= Congress for National Unity =

Political party in Malawi

The Congress for National Unity (CONU) is a political party in Malawi led by Daniel Kamfosi Nkhumbwe.

==History==
The party was established in March 1999. It contested the June 1999 general elections, nominating Nkhumbwe as its presidential candidate. He finished fourth out of five candidates with 0.5% of the vote. In the National Assembly elections the party ran in 31 constituencies, although Nkhumbwe was its candidate in 27 of them. It received just 0.07% of the vote, failing to win a seat.

The party did not nominate a candidate for president in the 2004 elections. Although it only ran two candidates in the National Assembly elections (Nkhumbwe and Richard Mwaila), its vote share increased to 0.23%. Whilst Nkhumbwe received only 57 votes in the Lilongwe Kumach constituency, Mwaila was victorious in Blantyre West. Prior to the elections Mwaila had left the United Democratic Front after an internal dispute over manipulation of the UDF selection process by the party's eventual candidate Nicholas Kachingwe. However, Mwaila convincingly defeated Kachingwe, taking 40% of the vote in the constituency.

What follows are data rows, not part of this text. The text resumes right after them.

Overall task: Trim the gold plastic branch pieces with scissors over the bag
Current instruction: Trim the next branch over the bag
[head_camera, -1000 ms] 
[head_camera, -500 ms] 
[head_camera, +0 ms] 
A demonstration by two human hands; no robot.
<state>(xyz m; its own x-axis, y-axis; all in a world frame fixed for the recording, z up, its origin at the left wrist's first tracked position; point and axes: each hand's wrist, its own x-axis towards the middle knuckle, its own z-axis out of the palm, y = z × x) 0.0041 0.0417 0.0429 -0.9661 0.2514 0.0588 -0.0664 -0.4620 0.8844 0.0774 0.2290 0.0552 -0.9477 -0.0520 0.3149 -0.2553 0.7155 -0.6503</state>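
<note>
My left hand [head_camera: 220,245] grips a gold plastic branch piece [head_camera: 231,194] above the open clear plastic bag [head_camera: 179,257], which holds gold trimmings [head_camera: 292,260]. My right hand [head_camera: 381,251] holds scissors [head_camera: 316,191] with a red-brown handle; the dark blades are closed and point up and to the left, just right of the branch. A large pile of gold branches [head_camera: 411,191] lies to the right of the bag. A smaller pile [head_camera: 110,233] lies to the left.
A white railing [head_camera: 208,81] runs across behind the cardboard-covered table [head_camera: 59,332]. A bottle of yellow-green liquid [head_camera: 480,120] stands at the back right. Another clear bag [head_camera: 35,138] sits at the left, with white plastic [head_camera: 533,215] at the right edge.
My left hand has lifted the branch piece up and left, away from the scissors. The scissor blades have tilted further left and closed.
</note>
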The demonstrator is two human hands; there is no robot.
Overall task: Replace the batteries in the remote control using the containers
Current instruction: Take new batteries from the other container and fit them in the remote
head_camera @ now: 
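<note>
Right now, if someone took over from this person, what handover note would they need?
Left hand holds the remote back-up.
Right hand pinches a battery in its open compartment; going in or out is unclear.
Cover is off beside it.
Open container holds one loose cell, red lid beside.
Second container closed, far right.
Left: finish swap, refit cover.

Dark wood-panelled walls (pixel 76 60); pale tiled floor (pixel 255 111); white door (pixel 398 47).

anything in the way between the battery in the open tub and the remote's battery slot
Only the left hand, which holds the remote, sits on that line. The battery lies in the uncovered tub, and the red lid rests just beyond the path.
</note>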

Prior to the 2009 elections Mwalia announced that he would be supporting the UDF, and did not run. Nkhumbwe ran again in Lilongwe Kumach, but received only 92 votes. In the buildup to the 2014 general elections the party joined the Tisintha Alliance alongside AFORD, MAFUNDE, the New Labour Party, the National Unity Party, the MDP, the Republican Party and the Maravi People's Party. Although the alliance nomainted MAFUNDE leader George Mnesa as its presidential candidate, the parties contested the National Assembly elections individually and CONU did not put up any candidates.